Focused wave experiments (HyReS)

Led by:  Dr.-Ing. Stefan Schimmels
E-Mail:  schimmels@fzk.uni-hannover.de
Team:  n Dr. Hernán Fernandez
Year:  2014
Funding:  u HYDRALAB IV
Remarks:  2 weeks

Freak or rogue waves are associated with major damages at coastal or offshore structures. Hence, a proper design of these kinds of structures requires in depth knowledge about extreme wave events. In laboratory flumes the generation of extreme wave events is therefore very important and realized by means of nonlinear superposition and phasing of individual wave components, a technique which is commonly termed as wave focusing.

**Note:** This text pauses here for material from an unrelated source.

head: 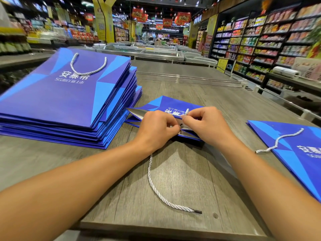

 Most of the methods to generate focused waves are based on linear theory to propagate the target wave profile backwards to the position of the wave maker. Thus, small changes in the wave paddle driving signal lead to important shifts at the concentration point, this is due to when a wave packet containing different frequencies is generated, new components which do not satisfy linear dispersion relation are created. Therefore the individual wave components will not perfectly focus at the desired location and instant and premature focusing is observed in most of the cases.

 In this case, a Self-Correcting-Method (SCM) has been applied in order to overcome the mentioned issues and to produce accurate wave focusing at the desired location for any kind of experimental set-up. The SCM is a proper way to improve the quality of the control signal by means of taking into account the inherent nonlinear interactions in the resulting wave train. If one knows the experimental set up to be used, the efficiency of the wave focusing is iteratively improved in terms of the differences (spectral phases and amplitudes) between the target and the recorded wave profile.

 As physical testing is expensive and time consuming, especially in large scale laboratories like the Large Wave Flume (Großer Wellenkanal, GWK), the iteration steps are performed in a very accurate NWT based on potential flow theory. Thus, the improved control signal is used to drive the wave generator of the GWK.

 The validation of the methodology presented above was carried out in the GWK. The verification tests were conducted within the WAVESLAM project. The physical model was deployed in 2 m water depth at x = 198.4 m from the wave maker. Then the water depth linearly increases with a 1:10 slope from d = 2.0 m to d = 4.3 m where it remains constant until the position of the wave maker.

 Both non breaking and breaking focused waves were tested. Following the methodology the SCM was developed in the NWT and the control signal was generated in GWK. Very good agreement between the experimental and the numerical data is reported, the slight deviation after the focusing is due to the wave reflection from the truss structure is not considered in the NWT.

 For purpose of completeness in the validation procedure, a non breaking focused wave over constant water depth (x < 175 m) was also generated with the model setup presented previously, but the water depth was lowered until d = 3.5 m. The parameters defining the wave focusing were: d = 3.5 m, xf = 140 m, tf = 85 s, Δf = 0.31 Hz, fc = 0.31 Hz, G = 0.003*π, N = 32. It is important to mention that in general both (numerical and experimental) signals present a relative good agreement for the main wave crest with slight deviations at the wave troughs. This validation test confirms that the proposed methodology is capable to produce accurate steep non breaking focused waves also over constant water depth.

 The second validation test corresponds to a breaking focused wave case, the procedure is repeated and the control signal is improved within the NWT by means of the SCM. Using the aforementioned set up, the wave parameters defining the test case are: xf = 190 m, tf = 64 s, Δf = 0.2 Hz, fc = 0.204 Hz, G = 0.0025*π, N = 32. The focal point is located over the slope, where the water depth is d = 2.81 m. It is important to mention that here the agreement between the physical and the numerical data is quite satisfying nevertheless the numerical model slightly underestimates the extreme values. The comparison between the experimental and theoretical wave elevation shows that although the agreement between profiles is lower respect to the previous cases (the experimental result is steeper, higher and asymmetric respect to the theoretical one), the energy is concentrated at the predefined location.